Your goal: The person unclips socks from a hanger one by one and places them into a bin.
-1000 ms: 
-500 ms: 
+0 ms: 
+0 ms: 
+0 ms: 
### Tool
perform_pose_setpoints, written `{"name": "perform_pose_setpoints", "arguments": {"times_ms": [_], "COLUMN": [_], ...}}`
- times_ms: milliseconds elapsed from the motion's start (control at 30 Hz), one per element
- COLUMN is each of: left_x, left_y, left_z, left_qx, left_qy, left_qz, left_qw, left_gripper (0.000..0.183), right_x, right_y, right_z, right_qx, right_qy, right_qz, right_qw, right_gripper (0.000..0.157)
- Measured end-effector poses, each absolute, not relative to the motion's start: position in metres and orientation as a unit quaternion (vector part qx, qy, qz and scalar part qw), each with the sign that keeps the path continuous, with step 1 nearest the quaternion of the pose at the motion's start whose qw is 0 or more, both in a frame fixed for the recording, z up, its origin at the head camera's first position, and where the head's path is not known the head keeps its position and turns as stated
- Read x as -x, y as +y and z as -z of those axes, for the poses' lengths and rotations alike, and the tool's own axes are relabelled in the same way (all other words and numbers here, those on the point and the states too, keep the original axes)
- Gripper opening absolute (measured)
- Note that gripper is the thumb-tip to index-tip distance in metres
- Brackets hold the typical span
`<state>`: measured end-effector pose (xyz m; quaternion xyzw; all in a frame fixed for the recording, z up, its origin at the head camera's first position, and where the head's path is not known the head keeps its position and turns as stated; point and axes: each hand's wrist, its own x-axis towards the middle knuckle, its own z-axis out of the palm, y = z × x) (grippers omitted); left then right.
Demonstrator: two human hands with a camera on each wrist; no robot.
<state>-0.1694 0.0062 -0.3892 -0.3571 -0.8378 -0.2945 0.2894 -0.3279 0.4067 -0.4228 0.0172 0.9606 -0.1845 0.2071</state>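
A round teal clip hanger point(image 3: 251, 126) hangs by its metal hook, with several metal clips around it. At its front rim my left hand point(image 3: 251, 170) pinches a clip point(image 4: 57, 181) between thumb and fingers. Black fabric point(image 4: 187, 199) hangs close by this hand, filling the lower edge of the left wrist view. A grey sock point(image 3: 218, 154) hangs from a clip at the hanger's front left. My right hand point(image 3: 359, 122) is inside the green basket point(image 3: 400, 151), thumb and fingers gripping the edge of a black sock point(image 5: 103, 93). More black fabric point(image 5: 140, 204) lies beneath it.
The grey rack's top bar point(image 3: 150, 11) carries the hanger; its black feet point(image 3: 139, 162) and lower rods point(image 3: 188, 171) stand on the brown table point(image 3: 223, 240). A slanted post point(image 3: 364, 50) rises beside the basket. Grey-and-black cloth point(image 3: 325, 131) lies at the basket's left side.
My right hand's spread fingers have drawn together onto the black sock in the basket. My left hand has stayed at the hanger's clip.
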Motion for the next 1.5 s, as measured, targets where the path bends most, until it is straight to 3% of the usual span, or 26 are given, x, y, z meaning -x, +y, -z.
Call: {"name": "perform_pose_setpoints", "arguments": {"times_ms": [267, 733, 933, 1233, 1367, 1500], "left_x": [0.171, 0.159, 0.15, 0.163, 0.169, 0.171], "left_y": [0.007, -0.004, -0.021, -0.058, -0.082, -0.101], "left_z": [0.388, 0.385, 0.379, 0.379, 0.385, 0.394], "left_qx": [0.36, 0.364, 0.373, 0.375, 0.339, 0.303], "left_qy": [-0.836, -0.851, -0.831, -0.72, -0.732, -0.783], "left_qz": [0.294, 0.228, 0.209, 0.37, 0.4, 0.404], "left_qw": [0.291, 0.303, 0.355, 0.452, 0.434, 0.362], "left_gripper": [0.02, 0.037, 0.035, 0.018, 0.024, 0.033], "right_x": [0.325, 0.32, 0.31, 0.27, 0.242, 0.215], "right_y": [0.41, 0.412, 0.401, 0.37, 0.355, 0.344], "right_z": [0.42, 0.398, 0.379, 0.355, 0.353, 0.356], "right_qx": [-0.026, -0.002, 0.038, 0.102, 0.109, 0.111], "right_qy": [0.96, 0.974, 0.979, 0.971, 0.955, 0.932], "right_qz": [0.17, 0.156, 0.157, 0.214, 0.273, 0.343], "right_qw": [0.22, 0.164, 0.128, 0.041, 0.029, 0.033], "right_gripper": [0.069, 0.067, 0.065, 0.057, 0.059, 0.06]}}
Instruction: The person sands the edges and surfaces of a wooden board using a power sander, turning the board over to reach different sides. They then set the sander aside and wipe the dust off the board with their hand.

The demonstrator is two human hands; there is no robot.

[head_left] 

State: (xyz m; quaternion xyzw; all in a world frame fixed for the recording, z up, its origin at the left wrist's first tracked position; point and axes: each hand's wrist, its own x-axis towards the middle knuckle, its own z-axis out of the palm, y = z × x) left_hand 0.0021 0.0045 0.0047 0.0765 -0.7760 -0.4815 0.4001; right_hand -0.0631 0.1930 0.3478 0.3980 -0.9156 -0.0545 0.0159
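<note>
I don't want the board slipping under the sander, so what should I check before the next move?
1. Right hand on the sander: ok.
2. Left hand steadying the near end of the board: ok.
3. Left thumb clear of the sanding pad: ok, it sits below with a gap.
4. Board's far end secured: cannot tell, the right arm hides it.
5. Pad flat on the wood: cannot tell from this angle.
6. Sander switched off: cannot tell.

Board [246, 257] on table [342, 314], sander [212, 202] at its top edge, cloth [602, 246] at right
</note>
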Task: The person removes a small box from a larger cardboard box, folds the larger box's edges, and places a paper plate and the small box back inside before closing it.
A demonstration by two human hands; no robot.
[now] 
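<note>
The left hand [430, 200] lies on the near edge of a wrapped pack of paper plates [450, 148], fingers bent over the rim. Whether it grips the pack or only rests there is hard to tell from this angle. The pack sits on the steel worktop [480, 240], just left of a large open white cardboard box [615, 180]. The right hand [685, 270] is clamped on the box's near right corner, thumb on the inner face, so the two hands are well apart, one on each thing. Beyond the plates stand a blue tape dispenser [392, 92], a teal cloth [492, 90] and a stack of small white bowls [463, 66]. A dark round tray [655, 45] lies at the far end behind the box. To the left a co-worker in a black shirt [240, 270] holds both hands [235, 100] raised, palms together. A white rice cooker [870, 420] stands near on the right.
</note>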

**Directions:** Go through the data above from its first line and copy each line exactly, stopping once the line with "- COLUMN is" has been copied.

**Expected output:**
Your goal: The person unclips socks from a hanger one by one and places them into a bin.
-1000 ms: 
-500 ms: 
+0 ms: 
+0 ms: 
+0 ms: 
### Tool
perform_pose_setpoints, written `{"name": "perform_pose_setpoints", "arguments": {"times_ms": [_], "COLUMN": [_], ...}}`
- times_ms: milliseconds elapsed from the motion's start (control at 30 Hz), one per element
- COLUMN is each of: left_x, left_y, left_z, left_qx, left_qy, left_qz, left_qw, left_gripper (0.000..0.183), right_x, right_y, right_z, right_qx, right_qy, right_qz, right_qw, right_gripper (0.000..0.157)

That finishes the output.